▶ **How to complete this task**
Only these lines of the data below are wanted: the one with "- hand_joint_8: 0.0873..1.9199", the one with "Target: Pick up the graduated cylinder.", and any lines between them, each repeated exactly.

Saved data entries
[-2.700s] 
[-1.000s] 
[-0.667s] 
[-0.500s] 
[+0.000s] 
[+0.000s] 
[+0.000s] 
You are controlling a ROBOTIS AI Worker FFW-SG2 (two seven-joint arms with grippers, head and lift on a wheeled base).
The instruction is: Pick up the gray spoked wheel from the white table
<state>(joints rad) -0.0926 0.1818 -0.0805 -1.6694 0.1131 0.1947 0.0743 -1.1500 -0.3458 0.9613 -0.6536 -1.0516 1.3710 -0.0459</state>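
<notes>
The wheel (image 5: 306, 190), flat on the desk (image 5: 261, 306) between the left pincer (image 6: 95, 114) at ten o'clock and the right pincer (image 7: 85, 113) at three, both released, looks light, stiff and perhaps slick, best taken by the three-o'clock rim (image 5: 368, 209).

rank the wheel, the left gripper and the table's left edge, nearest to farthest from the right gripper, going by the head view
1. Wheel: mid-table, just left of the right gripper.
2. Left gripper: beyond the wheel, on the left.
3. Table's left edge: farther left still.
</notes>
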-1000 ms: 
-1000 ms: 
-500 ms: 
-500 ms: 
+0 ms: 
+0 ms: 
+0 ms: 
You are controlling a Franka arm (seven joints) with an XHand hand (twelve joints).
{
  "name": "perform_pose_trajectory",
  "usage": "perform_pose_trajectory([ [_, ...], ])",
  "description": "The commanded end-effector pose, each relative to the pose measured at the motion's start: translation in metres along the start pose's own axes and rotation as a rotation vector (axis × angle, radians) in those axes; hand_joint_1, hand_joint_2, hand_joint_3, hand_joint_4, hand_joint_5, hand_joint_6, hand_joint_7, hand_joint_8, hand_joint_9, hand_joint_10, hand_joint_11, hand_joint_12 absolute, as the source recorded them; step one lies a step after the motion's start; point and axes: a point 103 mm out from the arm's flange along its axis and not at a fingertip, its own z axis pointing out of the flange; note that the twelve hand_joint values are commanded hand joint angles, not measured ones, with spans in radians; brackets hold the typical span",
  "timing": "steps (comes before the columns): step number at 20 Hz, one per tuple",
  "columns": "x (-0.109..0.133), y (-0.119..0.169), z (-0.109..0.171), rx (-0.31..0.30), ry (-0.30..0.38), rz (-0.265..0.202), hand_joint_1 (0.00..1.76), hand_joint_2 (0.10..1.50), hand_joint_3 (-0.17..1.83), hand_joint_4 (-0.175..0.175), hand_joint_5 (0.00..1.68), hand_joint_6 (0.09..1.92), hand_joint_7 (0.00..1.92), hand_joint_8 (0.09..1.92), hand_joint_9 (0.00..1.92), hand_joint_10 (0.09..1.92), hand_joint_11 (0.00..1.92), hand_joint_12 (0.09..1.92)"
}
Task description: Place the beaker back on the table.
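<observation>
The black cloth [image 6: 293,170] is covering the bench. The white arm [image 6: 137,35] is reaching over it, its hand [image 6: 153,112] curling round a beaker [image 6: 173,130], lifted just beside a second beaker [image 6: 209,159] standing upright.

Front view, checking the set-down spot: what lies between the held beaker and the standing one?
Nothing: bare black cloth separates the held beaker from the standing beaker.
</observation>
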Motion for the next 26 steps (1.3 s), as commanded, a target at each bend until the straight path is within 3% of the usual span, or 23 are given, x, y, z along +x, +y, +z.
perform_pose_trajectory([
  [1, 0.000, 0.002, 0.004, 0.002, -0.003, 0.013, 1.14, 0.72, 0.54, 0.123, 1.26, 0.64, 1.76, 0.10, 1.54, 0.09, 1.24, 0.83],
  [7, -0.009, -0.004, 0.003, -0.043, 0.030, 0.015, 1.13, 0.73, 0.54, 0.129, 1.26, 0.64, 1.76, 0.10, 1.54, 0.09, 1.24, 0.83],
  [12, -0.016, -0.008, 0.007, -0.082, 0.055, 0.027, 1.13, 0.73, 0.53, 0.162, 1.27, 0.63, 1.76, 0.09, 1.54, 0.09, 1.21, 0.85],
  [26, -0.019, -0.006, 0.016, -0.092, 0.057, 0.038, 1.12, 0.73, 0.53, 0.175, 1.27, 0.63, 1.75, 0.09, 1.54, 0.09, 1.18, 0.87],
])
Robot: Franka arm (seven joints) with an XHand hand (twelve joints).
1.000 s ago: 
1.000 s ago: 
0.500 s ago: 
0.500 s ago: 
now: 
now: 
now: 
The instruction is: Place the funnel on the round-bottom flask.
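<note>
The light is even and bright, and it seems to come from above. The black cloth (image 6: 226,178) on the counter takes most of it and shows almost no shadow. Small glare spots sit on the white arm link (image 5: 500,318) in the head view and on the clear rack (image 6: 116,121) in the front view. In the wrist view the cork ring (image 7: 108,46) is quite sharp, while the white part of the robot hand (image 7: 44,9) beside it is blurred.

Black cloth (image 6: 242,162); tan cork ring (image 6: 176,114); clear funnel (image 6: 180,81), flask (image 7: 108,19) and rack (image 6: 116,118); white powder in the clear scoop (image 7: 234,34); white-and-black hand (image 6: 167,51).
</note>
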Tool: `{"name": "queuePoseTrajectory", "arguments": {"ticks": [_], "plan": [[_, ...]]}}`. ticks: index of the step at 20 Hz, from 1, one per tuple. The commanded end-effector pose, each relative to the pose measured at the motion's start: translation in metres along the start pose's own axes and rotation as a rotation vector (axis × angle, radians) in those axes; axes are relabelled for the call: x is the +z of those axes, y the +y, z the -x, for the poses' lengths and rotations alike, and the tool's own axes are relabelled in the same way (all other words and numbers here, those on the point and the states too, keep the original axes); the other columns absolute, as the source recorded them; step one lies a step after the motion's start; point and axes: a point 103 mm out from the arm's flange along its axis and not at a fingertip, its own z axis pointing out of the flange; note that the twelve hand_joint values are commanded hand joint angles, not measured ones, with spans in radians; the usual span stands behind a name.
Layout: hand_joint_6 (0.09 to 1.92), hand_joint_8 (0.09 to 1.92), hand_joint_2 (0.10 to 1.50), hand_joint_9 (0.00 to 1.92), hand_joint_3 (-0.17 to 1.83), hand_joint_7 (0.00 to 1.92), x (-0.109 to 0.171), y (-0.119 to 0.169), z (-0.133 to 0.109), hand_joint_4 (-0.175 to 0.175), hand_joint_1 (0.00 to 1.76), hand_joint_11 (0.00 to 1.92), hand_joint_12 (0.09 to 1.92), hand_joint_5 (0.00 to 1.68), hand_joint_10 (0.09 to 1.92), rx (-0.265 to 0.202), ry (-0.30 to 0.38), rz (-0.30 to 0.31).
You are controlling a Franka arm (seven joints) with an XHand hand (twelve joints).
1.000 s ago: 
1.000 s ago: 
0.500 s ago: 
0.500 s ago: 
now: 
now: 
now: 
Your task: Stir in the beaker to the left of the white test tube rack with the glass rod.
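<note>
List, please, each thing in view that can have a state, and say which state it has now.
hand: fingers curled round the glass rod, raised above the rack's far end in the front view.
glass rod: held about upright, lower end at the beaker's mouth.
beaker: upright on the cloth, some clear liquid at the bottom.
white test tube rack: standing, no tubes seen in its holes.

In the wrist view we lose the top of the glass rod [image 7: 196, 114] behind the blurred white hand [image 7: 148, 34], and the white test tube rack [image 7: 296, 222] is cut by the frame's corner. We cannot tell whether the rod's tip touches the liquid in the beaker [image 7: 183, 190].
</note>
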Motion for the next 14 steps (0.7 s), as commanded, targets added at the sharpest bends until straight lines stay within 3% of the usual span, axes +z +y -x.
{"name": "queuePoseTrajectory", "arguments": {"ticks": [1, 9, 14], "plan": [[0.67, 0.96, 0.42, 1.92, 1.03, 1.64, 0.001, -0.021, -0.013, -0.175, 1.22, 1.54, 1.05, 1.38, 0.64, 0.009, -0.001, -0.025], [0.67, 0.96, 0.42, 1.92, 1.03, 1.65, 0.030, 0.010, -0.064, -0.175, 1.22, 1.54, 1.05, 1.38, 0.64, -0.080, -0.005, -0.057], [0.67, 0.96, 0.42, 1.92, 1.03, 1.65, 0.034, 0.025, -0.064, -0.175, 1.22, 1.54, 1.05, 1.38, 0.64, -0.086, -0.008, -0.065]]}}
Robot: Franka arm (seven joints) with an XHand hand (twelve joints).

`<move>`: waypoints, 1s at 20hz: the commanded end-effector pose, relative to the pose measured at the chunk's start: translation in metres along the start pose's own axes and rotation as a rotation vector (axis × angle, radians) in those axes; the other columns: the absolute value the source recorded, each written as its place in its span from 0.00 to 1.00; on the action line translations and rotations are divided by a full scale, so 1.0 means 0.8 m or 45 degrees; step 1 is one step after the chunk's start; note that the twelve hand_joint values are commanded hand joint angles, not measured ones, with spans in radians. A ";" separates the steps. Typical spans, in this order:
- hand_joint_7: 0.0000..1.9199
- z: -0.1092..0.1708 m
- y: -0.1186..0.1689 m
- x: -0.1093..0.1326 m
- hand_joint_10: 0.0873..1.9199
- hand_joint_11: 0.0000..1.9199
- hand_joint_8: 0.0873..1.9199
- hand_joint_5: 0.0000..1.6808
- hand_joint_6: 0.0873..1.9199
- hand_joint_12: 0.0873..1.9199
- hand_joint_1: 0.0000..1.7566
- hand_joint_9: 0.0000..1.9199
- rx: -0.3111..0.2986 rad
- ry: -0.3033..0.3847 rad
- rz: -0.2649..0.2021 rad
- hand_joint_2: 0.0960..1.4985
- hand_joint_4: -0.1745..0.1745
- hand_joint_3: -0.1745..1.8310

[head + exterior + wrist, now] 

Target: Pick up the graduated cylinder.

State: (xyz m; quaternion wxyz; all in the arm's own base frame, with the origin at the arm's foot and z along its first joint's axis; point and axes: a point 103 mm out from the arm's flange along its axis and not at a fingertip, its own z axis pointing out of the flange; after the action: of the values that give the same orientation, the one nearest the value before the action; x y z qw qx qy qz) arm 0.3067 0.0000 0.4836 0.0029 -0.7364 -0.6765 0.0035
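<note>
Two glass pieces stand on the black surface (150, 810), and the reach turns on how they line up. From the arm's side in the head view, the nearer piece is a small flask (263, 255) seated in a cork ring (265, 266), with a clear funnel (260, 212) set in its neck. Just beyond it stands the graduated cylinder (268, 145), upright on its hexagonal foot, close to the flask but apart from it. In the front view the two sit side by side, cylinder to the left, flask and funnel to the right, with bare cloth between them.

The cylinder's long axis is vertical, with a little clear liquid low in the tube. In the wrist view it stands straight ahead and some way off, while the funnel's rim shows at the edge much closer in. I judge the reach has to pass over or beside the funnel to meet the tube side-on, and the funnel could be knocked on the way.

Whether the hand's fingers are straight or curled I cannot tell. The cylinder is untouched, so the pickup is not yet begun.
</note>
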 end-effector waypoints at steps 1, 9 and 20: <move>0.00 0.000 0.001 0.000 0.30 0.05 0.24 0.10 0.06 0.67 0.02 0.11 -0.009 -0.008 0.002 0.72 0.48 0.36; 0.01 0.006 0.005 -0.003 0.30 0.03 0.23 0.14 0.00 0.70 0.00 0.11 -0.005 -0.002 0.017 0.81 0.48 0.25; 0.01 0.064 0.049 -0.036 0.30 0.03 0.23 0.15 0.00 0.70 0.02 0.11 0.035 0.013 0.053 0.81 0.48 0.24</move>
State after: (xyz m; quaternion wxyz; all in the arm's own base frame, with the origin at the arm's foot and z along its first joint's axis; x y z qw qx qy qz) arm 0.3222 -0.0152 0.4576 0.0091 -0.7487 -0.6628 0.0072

▶ **Solution for this exercise**
- hand_joint_8: 0.0873..1.9199
- hand_joint_5: 0.0000..1.6808
- hand_joint_6: 0.0873..1.9199
- hand_joint_12: 0.0873..1.9199
- hand_joint_1: 0.0000..1.7566
- hand_joint_9: 0.0000..1.9199
- rx: -0.3111..0.2986 rad
- ry: -0.3033..0.3847 rad
- rz: -0.2649..0.2021 rad
- hand_joint_2: 0.0960..1.4985
- hand_joint_4: -0.1745..0.1745
- hand_joint_3: -0.1745..1.8310

[head + exterior + wrist, now] 

Target: Pick up the graduated cylinder.

There is no more output for this exercise.